調整なんて生易しいものではない。全力でぶつかるつもりだ。それにセレナはイギリス代表のしかも、そのリーダー。学べることはあるはずだ。
「……良いよ。ここには遊ぶつもりで来たし、少しバトルでもしよっか」
するとセレナはどこか値踏みでもするかのようにミサを見つめる。
今の彼女が何を考えているのかは分からないがバトルを承諾し、順番を待ってそれぞれガンプラバトルシミュレーターに乗り込む。
「アザレアパワード、行きます!!」
マッチングが完了し、カタパルトの映像が表示される。
その中でミサのアザレアが出撃する。

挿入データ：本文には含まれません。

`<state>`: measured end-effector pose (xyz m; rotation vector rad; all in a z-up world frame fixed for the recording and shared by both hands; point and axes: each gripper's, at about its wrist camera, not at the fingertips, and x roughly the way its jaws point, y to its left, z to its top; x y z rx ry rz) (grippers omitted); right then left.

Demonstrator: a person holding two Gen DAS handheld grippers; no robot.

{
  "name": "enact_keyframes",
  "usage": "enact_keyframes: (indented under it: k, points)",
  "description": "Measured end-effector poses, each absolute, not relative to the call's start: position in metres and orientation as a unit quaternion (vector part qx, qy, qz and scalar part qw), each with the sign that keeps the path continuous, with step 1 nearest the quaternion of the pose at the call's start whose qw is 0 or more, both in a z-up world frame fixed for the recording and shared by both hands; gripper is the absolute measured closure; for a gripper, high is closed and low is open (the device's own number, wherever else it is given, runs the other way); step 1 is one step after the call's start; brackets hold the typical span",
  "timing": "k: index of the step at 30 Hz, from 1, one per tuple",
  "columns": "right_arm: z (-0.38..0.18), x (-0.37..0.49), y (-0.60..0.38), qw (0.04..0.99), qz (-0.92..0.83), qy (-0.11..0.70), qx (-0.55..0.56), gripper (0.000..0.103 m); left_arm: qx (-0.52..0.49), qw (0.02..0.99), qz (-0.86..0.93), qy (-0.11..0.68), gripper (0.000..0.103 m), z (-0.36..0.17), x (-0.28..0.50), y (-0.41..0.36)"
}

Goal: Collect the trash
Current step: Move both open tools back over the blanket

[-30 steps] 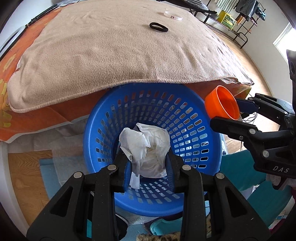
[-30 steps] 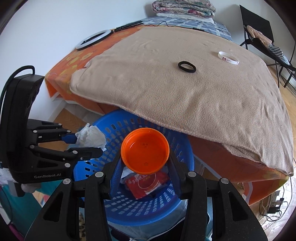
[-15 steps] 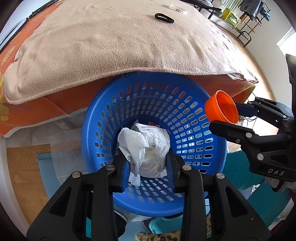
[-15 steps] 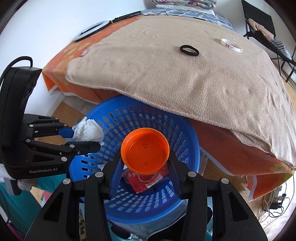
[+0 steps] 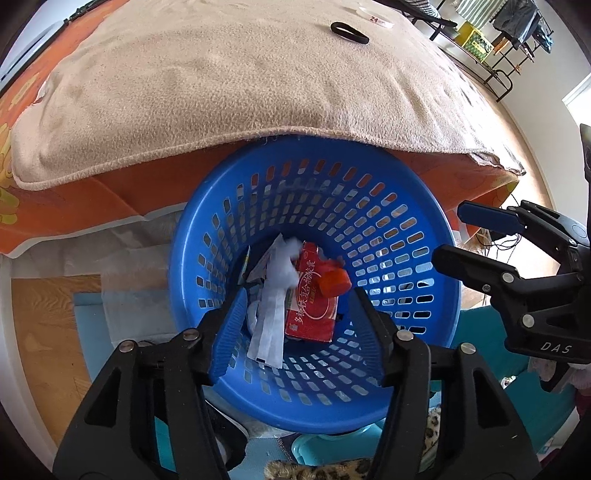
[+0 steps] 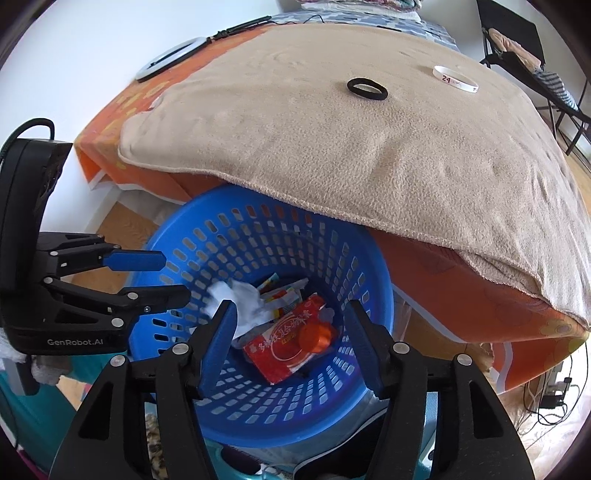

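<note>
A blue perforated basket [image 5: 424, 236] [image 6: 184, 266] stands on the floor against the bed. Inside lie a red packet [image 5: 312, 314] [image 6: 280, 350], an orange lid [image 5: 334, 282] [image 6: 314, 338], crumpled white tissue [image 5: 284, 266] [image 6: 240, 299] and a paper strip [image 5: 267, 332]. My left gripper [image 5: 297, 306] is open and empty above the basket's near side; it also shows at the left of the right wrist view [image 6: 162, 277]. My right gripper [image 6: 288, 325] is open and empty over the basket; it also shows at the right of the left wrist view [image 5: 450, 236].
A beige blanket [image 5: 240, 85] [image 6: 369, 147] covers the bed and overhangs the basket's far rim. On it lie a black hair tie [image 5: 349, 32] [image 6: 366, 88] and a white wristband [image 5: 376, 20] [image 6: 455, 78]. A ring light [image 6: 170, 59] lies at the bed's far left.
Both grippers have opened. The tissue has dropped from the left gripper and the orange lid from the right gripper into the basket.
</note>
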<state>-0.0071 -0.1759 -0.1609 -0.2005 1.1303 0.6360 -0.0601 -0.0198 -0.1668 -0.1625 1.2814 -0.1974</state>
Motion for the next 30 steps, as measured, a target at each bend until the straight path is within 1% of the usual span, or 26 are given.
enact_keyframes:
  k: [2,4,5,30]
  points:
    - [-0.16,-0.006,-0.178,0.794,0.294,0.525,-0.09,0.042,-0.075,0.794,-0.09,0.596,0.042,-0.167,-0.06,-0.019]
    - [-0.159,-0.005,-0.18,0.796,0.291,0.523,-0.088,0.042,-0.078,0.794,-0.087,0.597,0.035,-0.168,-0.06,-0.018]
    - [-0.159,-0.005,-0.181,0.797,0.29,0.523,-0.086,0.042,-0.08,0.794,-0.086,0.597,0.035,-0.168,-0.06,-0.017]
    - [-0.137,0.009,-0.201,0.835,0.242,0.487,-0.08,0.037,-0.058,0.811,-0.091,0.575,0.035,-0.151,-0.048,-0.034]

今の自分の実力が、どれだけ世界に通用するのか。その力を試すように一気にカタパルトを駆けて行く。
「セレナ・アルトニクス……ガンダムバエル……出るよ」
一方でセレナ側のカタパルトには細身の白銀のガンダムがいた。
一目で分かる武装である腰部にマウントされた二つの金色の剣であるバエルソードは煌き光る。
その名はガンダムバエル。
元々セレナの影響でガンプラを始めたシオンは彼女の影響もあって同作品に登場するガンダムキマリス系を主に使用している。武装の少ないこのガンプラを使用しているのは単純な戦闘スタイルなのか、それともそれだけで戦えるほどの実力があるのか。それはすぐに分かる事だ。
大型スラスターウィングを稼働し、不気味に紫色のツインアイを輝かせながらずっと浮かべている笑みもどこか歪な笑みに変えながらセレナのバエルもまたフィールドに飛び出して行った。